Ata büyüklerimiz okumaya, kitaba, bilgiye, ilim ve kültüre bu kadar alakalı ve düşkünlerken bizler neden kitap okumuyoruz ve kitap okumayı sevmiyoruz? İnsan için en etkili öğrenme yolu okumaktır. Okumak bilgili olmaktır. Bilgili insan fikir sahibidir.
Ancak teknoloji insanımızı esir aldı. Televizyon, bilgisayar ve cep telefonlarının insanımıza, özellikle gençlerimize müdahalesi, uyuşturucu şekilde bilgi körlüğüne, kirliliğine derin bir halde nüfuz etmektedir. Ekranlar, diziler, bilgisayarlar, gelişmiş cep telefonları gençleri hipnotize etti ve insanlar, gençler evlerde kalabalıklar arasında yalnızlaştı. Karı koca, evlat-baba-anne, arkadaş, dost, komşu, akraba, herkes ziyarete, sohbete, bir çift güzel söze hasret kaldı. Evlerde insanlar ancak reklam arasında yaşıyorlar, birbirinden kopuk haldeler. Komşular birbirinden uzak, herkes kendini yaşıyor. İnsanlar arasında iletişimsizlik başladı.
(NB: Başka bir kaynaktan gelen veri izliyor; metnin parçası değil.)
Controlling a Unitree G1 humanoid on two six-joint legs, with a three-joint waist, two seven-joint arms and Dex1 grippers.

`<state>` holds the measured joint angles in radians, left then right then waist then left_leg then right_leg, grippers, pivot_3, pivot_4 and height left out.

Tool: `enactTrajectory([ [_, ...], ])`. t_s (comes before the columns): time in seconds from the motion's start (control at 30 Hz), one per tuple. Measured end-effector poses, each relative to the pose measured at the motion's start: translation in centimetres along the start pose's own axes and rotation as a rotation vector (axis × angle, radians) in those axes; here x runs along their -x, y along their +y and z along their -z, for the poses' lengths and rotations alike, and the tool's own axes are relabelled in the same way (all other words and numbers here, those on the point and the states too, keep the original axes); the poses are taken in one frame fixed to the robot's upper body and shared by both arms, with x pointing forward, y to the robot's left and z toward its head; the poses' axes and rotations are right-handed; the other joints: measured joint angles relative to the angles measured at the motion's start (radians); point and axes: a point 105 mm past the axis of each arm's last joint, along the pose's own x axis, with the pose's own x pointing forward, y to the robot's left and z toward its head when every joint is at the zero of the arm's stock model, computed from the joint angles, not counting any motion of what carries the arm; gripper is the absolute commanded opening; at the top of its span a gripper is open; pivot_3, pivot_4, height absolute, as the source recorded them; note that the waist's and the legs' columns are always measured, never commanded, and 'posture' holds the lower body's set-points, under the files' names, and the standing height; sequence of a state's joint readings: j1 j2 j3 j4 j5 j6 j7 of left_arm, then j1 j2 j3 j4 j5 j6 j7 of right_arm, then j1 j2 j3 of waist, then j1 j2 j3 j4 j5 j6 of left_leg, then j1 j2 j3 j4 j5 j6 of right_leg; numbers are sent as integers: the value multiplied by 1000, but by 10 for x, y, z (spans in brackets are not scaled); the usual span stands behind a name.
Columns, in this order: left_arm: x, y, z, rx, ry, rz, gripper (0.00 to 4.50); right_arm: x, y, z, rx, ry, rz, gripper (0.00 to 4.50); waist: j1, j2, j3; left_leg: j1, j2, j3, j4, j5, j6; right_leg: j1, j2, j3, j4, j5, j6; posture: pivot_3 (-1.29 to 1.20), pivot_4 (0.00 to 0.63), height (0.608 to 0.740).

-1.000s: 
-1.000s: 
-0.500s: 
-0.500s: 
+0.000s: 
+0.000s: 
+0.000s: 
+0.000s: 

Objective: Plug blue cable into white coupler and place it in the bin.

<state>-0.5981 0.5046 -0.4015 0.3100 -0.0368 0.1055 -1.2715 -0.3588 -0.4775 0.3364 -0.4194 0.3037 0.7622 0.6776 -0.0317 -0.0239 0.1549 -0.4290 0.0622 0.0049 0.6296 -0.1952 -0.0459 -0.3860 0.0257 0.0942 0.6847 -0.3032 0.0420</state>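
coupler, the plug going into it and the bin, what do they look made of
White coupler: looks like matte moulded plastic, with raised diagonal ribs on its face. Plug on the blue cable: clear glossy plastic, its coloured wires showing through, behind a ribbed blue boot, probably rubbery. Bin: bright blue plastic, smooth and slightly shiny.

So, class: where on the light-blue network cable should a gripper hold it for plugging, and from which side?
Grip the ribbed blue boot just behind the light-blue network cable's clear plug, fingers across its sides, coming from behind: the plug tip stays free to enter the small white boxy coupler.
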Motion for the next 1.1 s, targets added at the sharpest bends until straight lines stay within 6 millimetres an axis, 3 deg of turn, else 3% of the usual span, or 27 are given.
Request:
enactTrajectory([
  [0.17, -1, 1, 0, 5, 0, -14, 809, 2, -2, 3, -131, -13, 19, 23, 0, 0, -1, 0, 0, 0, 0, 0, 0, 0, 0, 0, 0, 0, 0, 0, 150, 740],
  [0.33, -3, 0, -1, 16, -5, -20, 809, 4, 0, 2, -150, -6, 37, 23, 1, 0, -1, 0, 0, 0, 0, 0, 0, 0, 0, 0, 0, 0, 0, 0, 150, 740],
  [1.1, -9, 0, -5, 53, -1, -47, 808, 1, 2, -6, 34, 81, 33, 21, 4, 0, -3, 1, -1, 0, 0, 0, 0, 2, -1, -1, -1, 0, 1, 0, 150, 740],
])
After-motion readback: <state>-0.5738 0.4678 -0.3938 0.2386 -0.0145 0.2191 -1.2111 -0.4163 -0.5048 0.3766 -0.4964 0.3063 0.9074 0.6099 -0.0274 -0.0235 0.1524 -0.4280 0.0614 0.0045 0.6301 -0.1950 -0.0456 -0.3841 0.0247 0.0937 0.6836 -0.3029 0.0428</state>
Bugünkü gençlerin çoğu mektepli işsizler. Diplomalı sayısı arttıkça diplomanın değeri kalmadı. Bilgiye ait, kültüre, millete ait her şey okulda verilmesi lazım. Türk eğitim sistemi, sınav sistemi olmuş. Ezberci ve test de dayalı bir sistem. Hazır bilgi sunuluyor, kişi okumuyor. Kalıcı ve lazım bilgi sunulmuyor. Ülkemizde, bütün hedefleri üniversite imtihanına, üniversite diplomasına kilitlenmiş bir eğitim hayatı ve sistemi var. Okumaya, bilgili, eğitimli insan yetiştirmeye dayalı bir program, amaç ve ideal yok.
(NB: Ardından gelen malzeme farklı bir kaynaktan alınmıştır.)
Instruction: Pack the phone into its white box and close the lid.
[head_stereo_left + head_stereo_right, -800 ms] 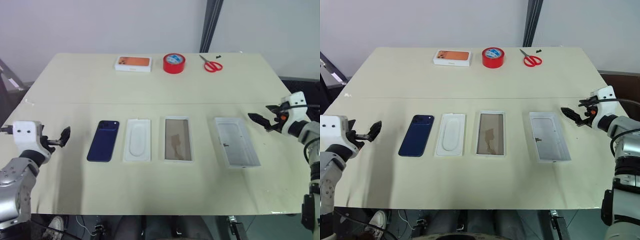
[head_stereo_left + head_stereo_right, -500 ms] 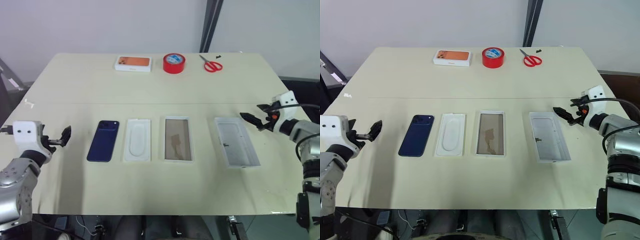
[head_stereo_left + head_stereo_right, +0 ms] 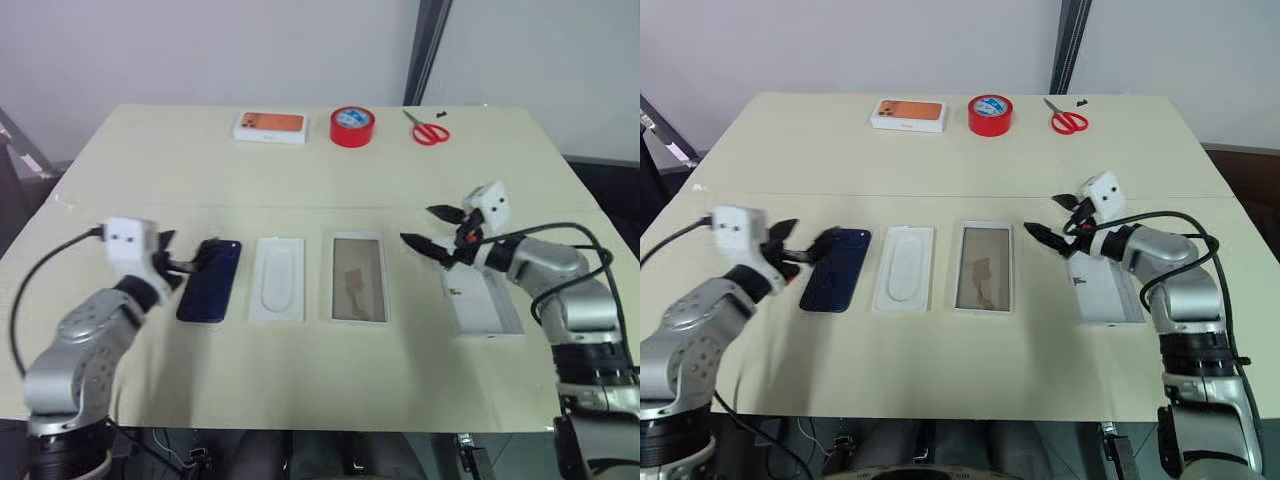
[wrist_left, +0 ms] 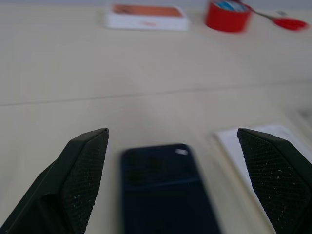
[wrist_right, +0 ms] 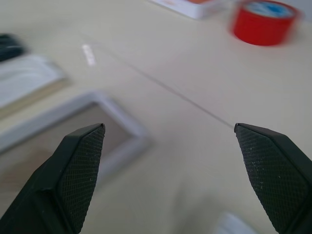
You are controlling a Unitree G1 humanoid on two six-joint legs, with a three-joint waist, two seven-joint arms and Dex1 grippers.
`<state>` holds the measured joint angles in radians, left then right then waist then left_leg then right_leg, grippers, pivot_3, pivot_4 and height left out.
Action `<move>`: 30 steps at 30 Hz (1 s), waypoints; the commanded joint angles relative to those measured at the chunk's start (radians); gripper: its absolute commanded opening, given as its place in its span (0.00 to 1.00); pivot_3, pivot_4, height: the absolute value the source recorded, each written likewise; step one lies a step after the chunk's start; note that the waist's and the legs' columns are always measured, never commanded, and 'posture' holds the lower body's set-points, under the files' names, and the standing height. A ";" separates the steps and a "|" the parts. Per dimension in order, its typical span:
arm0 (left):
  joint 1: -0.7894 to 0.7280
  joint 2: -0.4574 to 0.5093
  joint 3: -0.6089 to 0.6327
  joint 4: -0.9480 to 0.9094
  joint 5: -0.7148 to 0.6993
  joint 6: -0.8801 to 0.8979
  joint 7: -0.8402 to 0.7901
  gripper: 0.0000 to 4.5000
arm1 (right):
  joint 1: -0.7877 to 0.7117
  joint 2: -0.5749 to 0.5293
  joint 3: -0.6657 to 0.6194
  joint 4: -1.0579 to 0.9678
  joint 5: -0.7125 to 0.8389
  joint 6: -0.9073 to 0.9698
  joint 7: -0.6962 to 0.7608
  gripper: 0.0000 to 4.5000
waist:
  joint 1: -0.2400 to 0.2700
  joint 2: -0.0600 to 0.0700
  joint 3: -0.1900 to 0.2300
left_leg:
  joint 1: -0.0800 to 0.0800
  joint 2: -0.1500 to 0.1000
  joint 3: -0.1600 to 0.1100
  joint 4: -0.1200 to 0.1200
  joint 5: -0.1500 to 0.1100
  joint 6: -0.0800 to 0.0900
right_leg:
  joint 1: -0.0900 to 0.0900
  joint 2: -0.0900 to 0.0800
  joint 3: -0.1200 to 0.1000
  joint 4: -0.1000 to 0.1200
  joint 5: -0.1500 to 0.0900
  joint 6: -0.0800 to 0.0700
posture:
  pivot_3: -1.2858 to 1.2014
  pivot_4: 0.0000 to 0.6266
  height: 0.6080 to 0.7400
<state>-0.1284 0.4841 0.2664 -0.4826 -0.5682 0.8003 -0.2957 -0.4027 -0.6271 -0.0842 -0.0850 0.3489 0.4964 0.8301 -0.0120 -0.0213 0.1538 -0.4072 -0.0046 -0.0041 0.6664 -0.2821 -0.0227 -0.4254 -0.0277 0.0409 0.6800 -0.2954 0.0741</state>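
nothing packed yet: phone [image 3: 209, 281] lies on the table left of box [image 3: 357, 280], lid [image 3: 482, 303] off; our left gripper [image 3: 182, 258] and right gripper [image 3: 432, 228] gape, empty.

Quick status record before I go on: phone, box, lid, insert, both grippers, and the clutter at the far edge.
phone: flat on the table, back up, outside the box
white box: open, brownish floor bare
lid: lying inside-up on the robot's right of the box, partly under the right arm
white insert: between phone and box
left gripper: open, at the phone's far end, holding nothing
right gripper: open, between box and lid, holding nothing
far edge: orange-topped box, red tape roll, scissors
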 commanded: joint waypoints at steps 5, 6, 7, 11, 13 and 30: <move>-0.122 -0.142 -0.057 -0.060 -0.149 0.388 0.166 0.98 | 0.077 -0.009 0.078 -0.263 0.016 0.057 -0.019 0.99 | -0.006 0.000 0.000 | 0.001 0.000 0.000 0.001 0.000 0.000 | 0.000 0.001 0.000 0.002 0.000 0.000 | 0.52 0.24 0.95; -0.133 -0.162 -0.042 -0.060 -0.161 0.424 0.185 0.98 | 0.084 -0.009 0.082 -0.280 0.017 0.063 -0.022 0.99 | -0.007 0.000 0.000 | 0.001 0.000 0.000 0.001 0.000 0.000 | 0.000 0.001 0.000 0.002 0.000 0.000 | 0.52 0.24 0.95; -0.147 -0.187 -0.030 -0.058 -0.171 0.467 0.208 0.98 | 0.091 -0.011 0.082 -0.287 0.016 0.066 -0.024 0.99 | -0.006 0.000 0.000 | 0.001 0.000 0.000 0.001 0.000 0.000 | 0.000 0.002 0.000 0.002 0.000 0.000 | 0.52 0.24 0.95; -0.181 -0.232 -0.021 -0.064 -0.147 0.589 0.279 0.98 | 0.098 -0.017 0.081 -0.281 0.008 0.063 -0.024 0.99 | -0.003 0.000 0.000 | 0.001 0.000 0.000 0.001 0.000 0.000 | 0.000 0.001 0.000 0.002 0.000 0.000 | 0.52 0.24 0.95; -0.190 -0.245 -0.014 -0.065 -0.132 0.616 0.302 0.98 | 0.097 -0.018 0.084 -0.275 0.005 0.058 -0.021 0.99 | -0.003 0.000 0.000 | 0.001 0.000 0.000 0.001 0.000 0.000 | 0.000 0.001 0.000 0.002 0.000 0.000 | 0.52 0.24 0.95; -0.270 -0.366 0.175 -0.114 -0.167 0.682 0.331 0.98 | 0.099 -0.011 0.115 -0.265 -0.005 0.042 -0.010 0.99 | -0.002 -0.001 0.000 | 0.001 0.000 0.000 0.001 0.000 0.000 | 0.000 0.001 0.000 0.002 0.000 0.000 | 0.52 0.24 0.95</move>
<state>-0.3893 0.1179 0.4196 -0.5648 -0.7287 1.4621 0.0294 -0.2972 -0.6390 0.0342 -0.3295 0.3380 0.5582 0.8197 -0.0144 -0.0218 0.1538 -0.4065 -0.0050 -0.0043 0.6678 -0.2818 -0.0231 -0.4253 -0.0262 0.0410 0.6816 -0.2955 0.0742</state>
Avrupa’da, Amerika’da insanlar, gençler bilgilidir. Niçin bilgilidir? Çünkü onlar eğitimlidir. Bizimkiler ise öğretimlidir. İngiliz, Amerikan, İsveçli, Alman, Japon, Fransız uçakta, trende, vapurda, parkta, deniz kenarında, tatilde, istirahat de kitap okur ve kitap okurken görürsün. Bizde böyle bir okuma hayatı, geleneği var mı, yok. Avrupalı, Amerikalı, Rus, Japon devamlı okuyor, bilgisini, görgüsünü devamlı yeniliyor, artırıyor. Acaba bizim insanımız, gençlerimiz de bilgisine, fikrine, düşünce, ruh ve inanç dünyasına, ne kadar okumakta ve okuyarak ne kadar zenginlik katmaktadır?

Allah kuru duayı kabul etmiyor. Kuran’ımız Zumer Suresi 9.Ayetinde “De ki, hiç bilenlerle bilmeyenler bir olur mu? Ancak temiz ve akıllı olanlar anlar” diyor. Akıllı olanlar kim? Okuyanlar bilgili olanlar. İlimli iman, bilgili insan Allah katında daha makbuldür.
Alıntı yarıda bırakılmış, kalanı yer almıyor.